» WHAT THE TASK ASKS:
Beneath this instruction is a block of data; output from it exactly the lines that run from the one containing "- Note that" through the one containing "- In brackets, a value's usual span", inclusive.

» DATA SHOWN:
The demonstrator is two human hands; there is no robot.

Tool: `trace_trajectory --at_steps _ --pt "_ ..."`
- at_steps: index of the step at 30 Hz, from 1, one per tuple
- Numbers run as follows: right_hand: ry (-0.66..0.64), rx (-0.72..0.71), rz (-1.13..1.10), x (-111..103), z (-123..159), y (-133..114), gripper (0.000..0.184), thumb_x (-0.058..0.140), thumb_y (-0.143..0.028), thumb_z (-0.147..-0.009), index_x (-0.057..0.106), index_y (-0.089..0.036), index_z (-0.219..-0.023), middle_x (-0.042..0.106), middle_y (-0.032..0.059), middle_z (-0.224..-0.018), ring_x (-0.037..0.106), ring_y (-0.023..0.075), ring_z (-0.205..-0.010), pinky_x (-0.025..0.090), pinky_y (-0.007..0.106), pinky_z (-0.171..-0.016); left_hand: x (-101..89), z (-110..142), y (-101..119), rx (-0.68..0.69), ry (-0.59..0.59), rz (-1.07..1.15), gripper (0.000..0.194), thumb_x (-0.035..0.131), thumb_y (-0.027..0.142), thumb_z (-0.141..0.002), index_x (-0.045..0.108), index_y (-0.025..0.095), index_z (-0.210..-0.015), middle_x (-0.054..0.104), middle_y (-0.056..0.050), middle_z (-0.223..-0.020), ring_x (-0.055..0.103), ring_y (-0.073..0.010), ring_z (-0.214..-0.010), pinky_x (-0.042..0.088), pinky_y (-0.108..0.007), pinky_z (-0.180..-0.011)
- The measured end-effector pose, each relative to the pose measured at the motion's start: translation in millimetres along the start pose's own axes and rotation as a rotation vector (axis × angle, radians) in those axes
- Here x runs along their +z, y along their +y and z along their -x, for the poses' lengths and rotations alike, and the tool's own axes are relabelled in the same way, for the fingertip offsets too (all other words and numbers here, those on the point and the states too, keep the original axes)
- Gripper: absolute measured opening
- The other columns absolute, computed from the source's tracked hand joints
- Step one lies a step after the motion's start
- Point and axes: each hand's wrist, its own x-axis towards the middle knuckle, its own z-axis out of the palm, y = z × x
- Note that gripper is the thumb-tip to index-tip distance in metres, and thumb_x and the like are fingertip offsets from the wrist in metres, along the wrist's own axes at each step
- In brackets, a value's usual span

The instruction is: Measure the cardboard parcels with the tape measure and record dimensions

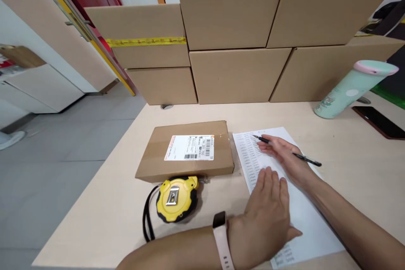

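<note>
A white sheet of paper [311, 223] with columns of small writing lies on the table. My left hand [265, 215] rests flat across it, fingers stretched out together, with a pink-banded watch [222, 236] on the wrist. In my right hand [286, 156] is a black pen [264, 139], its tip over the upper part of the sheet. Left of the paper sits a flat cardboard box [152, 152] with a white shipping label [190, 147]. In front of that box is a yellow and black tape measure [175, 200] with a black wrist strap.
Several large cardboard boxes [234, 76] form a stacked wall along the table's back. At the right, a mint-green bottle [351, 90] with a pink-rimmed lid stands near a dark phone [381, 122]. Grey floor [91, 143] lies beyond the table's left edge, with a doorway behind.
</note>
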Motion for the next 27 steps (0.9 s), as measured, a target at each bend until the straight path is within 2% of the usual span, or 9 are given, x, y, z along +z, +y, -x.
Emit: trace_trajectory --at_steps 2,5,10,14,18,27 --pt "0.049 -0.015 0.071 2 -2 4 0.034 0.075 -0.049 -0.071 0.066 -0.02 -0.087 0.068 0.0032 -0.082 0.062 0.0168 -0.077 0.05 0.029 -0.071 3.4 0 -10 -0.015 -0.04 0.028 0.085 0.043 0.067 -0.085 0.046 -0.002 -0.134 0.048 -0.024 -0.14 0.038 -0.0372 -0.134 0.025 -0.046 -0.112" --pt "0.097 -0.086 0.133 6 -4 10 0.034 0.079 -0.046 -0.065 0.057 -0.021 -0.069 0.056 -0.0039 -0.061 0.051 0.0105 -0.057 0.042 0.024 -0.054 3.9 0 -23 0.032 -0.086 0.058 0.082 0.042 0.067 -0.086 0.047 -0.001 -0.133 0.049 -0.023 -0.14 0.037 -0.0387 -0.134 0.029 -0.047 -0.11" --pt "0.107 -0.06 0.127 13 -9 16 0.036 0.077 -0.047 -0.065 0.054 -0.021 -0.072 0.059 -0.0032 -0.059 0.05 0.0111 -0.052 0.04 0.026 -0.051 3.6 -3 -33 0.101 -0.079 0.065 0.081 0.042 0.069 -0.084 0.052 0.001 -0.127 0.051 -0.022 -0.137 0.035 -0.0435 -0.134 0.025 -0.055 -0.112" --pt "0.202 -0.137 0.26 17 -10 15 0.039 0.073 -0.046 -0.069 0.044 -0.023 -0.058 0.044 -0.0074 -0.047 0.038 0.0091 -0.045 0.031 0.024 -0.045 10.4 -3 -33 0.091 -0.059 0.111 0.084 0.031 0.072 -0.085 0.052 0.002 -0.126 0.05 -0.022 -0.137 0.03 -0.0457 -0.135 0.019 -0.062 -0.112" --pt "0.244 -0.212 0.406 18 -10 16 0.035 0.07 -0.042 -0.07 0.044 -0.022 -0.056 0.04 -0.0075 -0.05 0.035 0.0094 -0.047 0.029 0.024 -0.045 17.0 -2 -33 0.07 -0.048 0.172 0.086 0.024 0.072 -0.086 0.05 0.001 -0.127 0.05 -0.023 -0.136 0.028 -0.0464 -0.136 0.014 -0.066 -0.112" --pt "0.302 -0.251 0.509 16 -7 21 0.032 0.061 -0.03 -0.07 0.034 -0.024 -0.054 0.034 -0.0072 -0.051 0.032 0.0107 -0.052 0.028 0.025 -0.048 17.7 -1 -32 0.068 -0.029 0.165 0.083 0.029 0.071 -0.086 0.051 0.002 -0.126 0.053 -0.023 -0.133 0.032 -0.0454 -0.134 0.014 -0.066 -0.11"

» SOLUTION FOR THIS EXERCISE:
- Note that gripper is the thumb-tip to index-tip distance in metres, and thumb_x and the like are fingertip offsets from the wrist in metres, along the wrist's own axes at each step
- In brackets, a value's usual span

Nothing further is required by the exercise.